分类


本章简单看一个分类问题的例子,从经典的手写体辨识任务出发

导入数据集

from sklearn.datasets import fetch_mldata
%matplotlib inline

mnist = fetch_mldata("MNIST original")
mnist

{'DESCR': 'mldata.org dataset: mnist-original',
'COL_NAMES': ['label', 'data'],
'target': array([0., 0., 0., ..., 9., 9., 9.]),
'data': array([[0, 0, 0, ..., 0, 0, 0],
[0, 0, 0, ..., 0, 0, 0],
[0, 0, 0, ..., 0, 0, 0],
...,
[0, 0, 0, ..., 0, 0, 0],
[0, 0, 0, ..., 0, 0, 0],
[0, 0, 0, ..., 0, 0, 0]], dtype=uint8)}

sklearn提供了很多有用的数据集,fetch得到的数据集有相似的结构:DESCR, data, target

X, y = mnist['data'], mnist['target']
X.shape, y.shape
# 对于每个手写体28×28=784 

((70000, 784), (70000,))

some_digit = X[36000]
some_digit_image = some_digit.reshape(28, 28) # 注意还原成二位维矩阵
plt.imshow(some_digit_image, cmap=matplotlib.cm.binary, 
           interpolation='nearest')
plt.text(2, 4, "label = {}".format(y[36001]), size = 15) 
plt.show()

png

划分数据集

sp = 60000
X_train, X_test, y_train, y_test = X[:sp], X[sp:], y[:sp], y[sp:]
shuffle_index = np.random.permutation(sp)
X_train, y_train = X_train[shuffle_index], y_train[shuffle_index]

二分类器

从一个判断手写体是否是5简单二分类出发
使用随机梯度做二分类

# 调整数据的label为2class
y_train_5 = y_train == 5
y_test_5 = y_test == 5
sgd_clf = SGDClassifier(random_state=42,max_iter=100, tol=None)
sgd_clf.fit(X_train, y_train_5)

SGDClassifier(alpha=0.0001, average=False, class_weight=None, epsilon=0.1,
eta0=0.0, fit_intercept=True, l1_ratio=0.15,
learning_rate='optimal', loss='hinge', max_iter=100, n_iter=None,
n_jobs=1, penalty='l2', power_t=0.5, random_state=42, shuffle=True,
tol=None, verbose=0, warm_start=False)

sgd_clf.predict([some_digit])

array([ True])

性能评估

手动完成交叉验证测量精度

from sklearn.model_selection import StratifiedKFold
from sklearn.base import clone

skfolds = StratifiedKFold(n_splits=3, random_state=42)

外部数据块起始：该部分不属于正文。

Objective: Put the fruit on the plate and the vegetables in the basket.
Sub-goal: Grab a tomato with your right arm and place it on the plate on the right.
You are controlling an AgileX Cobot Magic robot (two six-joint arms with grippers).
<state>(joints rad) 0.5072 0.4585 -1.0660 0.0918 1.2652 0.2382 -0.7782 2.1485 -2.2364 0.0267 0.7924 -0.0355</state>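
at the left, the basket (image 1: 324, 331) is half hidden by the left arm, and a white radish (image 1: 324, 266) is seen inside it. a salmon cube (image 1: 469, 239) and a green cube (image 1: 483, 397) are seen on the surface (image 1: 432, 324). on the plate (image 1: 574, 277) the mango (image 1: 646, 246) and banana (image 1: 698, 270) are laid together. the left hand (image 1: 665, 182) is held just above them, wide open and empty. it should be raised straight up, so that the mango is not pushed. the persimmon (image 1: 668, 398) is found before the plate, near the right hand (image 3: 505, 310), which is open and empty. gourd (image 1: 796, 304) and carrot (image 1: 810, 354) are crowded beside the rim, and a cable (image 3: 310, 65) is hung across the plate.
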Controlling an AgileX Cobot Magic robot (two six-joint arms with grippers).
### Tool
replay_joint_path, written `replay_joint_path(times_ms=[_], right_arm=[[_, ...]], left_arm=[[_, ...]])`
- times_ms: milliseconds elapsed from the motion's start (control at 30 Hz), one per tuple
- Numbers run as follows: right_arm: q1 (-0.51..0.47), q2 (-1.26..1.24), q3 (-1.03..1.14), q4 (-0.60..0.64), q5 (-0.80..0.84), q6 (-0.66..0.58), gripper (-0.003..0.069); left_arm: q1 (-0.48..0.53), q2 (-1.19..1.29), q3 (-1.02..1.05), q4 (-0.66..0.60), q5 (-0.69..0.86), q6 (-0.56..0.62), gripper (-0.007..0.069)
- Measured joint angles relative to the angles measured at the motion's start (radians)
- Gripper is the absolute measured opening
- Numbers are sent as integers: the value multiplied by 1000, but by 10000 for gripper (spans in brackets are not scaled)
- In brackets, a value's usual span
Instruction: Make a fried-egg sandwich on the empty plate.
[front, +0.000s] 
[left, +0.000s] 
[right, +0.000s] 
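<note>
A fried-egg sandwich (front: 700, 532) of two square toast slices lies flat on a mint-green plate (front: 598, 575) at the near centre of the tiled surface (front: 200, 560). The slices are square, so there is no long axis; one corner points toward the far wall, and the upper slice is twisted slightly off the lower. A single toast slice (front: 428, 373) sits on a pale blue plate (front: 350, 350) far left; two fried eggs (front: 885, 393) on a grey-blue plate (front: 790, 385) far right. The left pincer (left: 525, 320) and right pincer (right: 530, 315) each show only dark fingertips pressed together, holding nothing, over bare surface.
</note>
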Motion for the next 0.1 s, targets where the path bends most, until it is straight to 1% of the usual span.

for train_index, test_index in skfolds.split(X_train, y_train_5):
    clone_clf = clone(sgd_clf)
    X_train_folds = X_train  [train_index]
    y_train_folds = y_train_5[train_index]
    X_test_fold   = X_train  [test_index ]
    y_test_fold   = y_train_5[test_index ]

    clone_clf.fit(X_train_folds, y_train_folds)
    y_pred = clone_clf.predict(X_test_fold)
    n_correct = sum(y_pred == y_test_fold)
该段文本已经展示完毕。